- **PROBLEM DETAILS**
From the first line to the last, transcribe the data exactly and skip the pictures.

- **INFORMATION SHOWN**
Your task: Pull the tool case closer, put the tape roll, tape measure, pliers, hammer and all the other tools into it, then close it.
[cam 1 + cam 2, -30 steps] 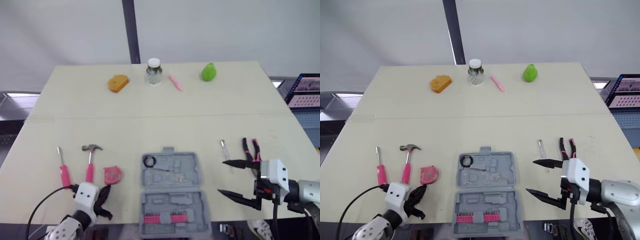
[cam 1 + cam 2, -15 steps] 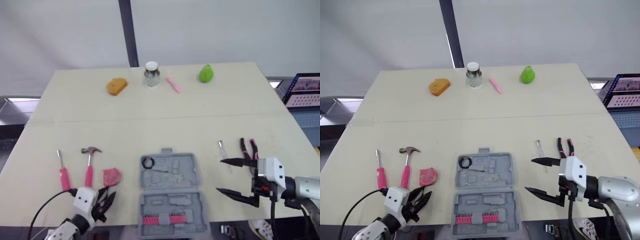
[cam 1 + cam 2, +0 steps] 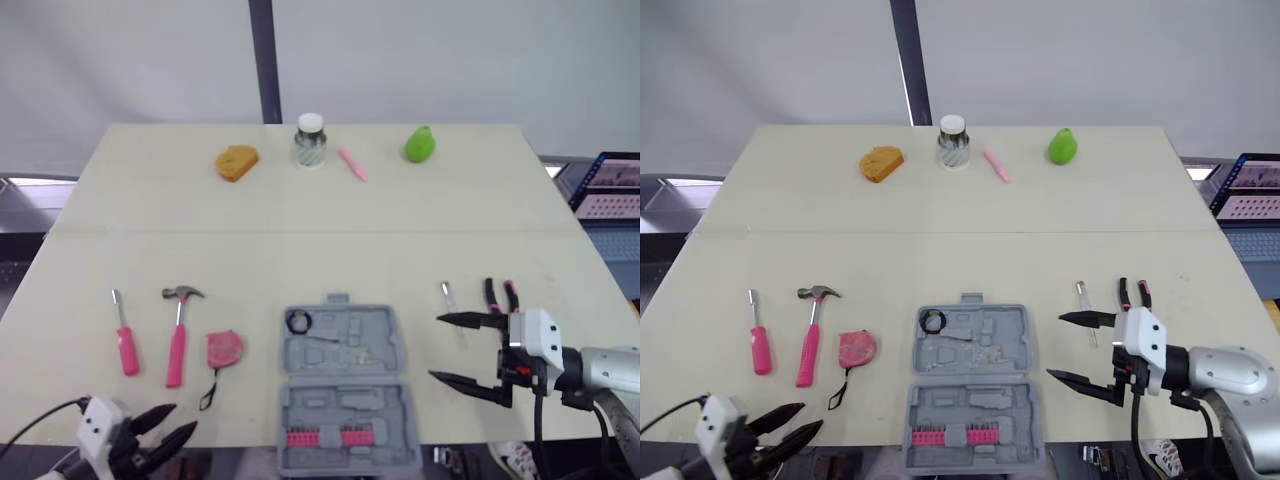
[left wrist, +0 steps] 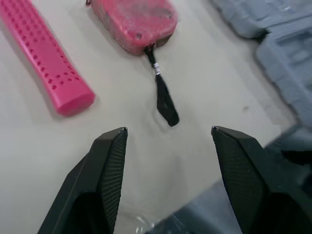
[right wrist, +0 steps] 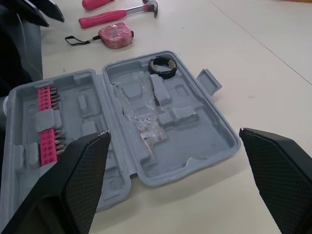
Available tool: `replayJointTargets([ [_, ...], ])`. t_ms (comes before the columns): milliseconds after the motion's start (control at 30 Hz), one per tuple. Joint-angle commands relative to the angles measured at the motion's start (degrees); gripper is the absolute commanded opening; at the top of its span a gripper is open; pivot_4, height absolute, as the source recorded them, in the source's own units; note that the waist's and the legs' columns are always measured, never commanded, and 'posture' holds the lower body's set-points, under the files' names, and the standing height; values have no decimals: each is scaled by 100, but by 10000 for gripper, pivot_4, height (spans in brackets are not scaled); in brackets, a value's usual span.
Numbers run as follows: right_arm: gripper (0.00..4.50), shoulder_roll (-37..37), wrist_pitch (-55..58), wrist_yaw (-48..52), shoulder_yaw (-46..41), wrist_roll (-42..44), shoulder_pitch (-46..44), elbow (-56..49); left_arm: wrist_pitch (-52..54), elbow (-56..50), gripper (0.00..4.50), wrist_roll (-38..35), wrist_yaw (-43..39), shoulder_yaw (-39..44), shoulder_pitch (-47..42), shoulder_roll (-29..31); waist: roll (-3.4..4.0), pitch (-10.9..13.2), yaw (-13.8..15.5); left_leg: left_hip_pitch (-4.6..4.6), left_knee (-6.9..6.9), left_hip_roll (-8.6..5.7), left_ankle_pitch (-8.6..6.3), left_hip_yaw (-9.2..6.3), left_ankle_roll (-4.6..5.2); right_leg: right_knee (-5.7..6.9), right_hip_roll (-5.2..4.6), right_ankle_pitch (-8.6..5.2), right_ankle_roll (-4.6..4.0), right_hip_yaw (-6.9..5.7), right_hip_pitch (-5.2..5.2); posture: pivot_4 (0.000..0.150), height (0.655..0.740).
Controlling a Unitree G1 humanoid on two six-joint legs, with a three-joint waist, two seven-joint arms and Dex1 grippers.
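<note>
The tool case [image 3: 347, 390] lies open and flat at the near edge of the counter [image 3: 320, 250], its moulded pockets facing up, ready for filling. The black tape roll [image 3: 298, 322] already sits in a pocket at the case's far left corner. Left of the case lie the pink tape measure [image 3: 224, 349], hammer [image 3: 179, 328] and screwdriver [image 3: 124, 335], handles pointing near, which should suit a pinch. Right of the case lie the pliers [image 3: 502, 295]. The right hand [image 3: 437, 347] hovers just right of the case, spread wide and empty, probably lining up on the pliers. The left hand [image 3: 183, 420] hangs near-left of the case, by the tape measure's strap, also spread and empty.
</note>
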Motion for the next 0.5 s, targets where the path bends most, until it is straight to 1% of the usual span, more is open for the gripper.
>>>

- **RESPONSE FOR THIS EXERCISE**
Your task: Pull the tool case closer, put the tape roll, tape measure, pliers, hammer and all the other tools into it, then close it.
[cam 1 + cam 2, -30 steps] 
[cam 1 + cam 2, -15 steps] 
[cam 1 + cam 2, +0 steps] 
[left wrist, +0 steps] 
[right wrist, +0 steps] 
Available tool: `replayJointTargets([ [_, ...], ])`. t_ms (comes before the columns): milliseconds after the motion's start (control at 30 Hz), one per tuple. Joint-angle commands relative to the angles measured at the motion's start (degrees); gripper is the absolute commanded opening; at the top of its span a gripper is open; pivot_4, height absolute, as the source recorded them, in the source's own units; note that the waist's and the legs' columns are always measured, never commanded, and 'posture' holds the lower body's set-points, under the files' names, and the standing height; values have no decimals: each is scaled by 100, but by 10000 for gripper, pivot_4, height (spans in brackets are not scaled); in brackets, a value's usual span.
Numbers run as follows: right_arm: gripper (0.00..4.50), shoulder_roll (-37..37), wrist_pitch (-55..58), wrist_yaw (-48..52), shoulder_yaw (-46..41), wrist_roll (-42..44), shoulder_pitch (-46..44), elbow (-56..49); left_arm: wrist_pitch (-52..54), elbow (-56..50), gripper (0.00..4.50), wrist_roll (-38..35), wrist_yaw (-43..39), shoulder_yaw (-39..44), shoulder_pitch (-47..42), shoulder_roll (-29..31); waist: roll (-3.4..4.0), pitch (-10.9..13.2), yaw (-13.8..15.5); left_leg: left_hip_pitch (-4.6..4.6), left_knee (-6.9..6.9), left_hip_roll (-8.6..5.7), left_ankle_pitch (-8.6..6.3), left_hip_yaw (-9.2..6.3), left_ankle_roll (-4.6..5.2); right_leg: right_knee (-5.7..6.9), right_hip_roll (-5.2..4.6), right_ankle_pitch (-8.6..5.2), right_ankle_roll (-4.6..4.0), right_hip_yaw (-6.9..5.7), right_hip_pitch (-5.2..5.2); posture: pivot_4 (0.000..0.150), height (0.655..0.740).
Controlling a Unitree G1 humanoid on two six-joint legs, with a three-joint waist, two seven-joint arms and Dex1 grippers.
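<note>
The tool case [image 3: 347, 390] lies open and flat at the near edge of the counter [image 3: 320, 250], its moulded pockets facing up, ready for filling. The black tape roll [image 3: 298, 322] already sits in a pocket at the case's far left corner. Left of the case lie the pink tape measure [image 3: 224, 349], hammer [image 3: 179, 328] and screwdriver [image 3: 124, 335], handles pointing near, which should suit a pinch. Right of the case lie the pliers [image 3: 502, 295]. The right hand [image 3: 437, 347] hovers just right of the case, spread wide and empty, probably lining up on the pliers. The left hand [image 3: 183, 420] hangs near-left of the case, by the tape measure's strap, also spread and empty.
</note>
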Motion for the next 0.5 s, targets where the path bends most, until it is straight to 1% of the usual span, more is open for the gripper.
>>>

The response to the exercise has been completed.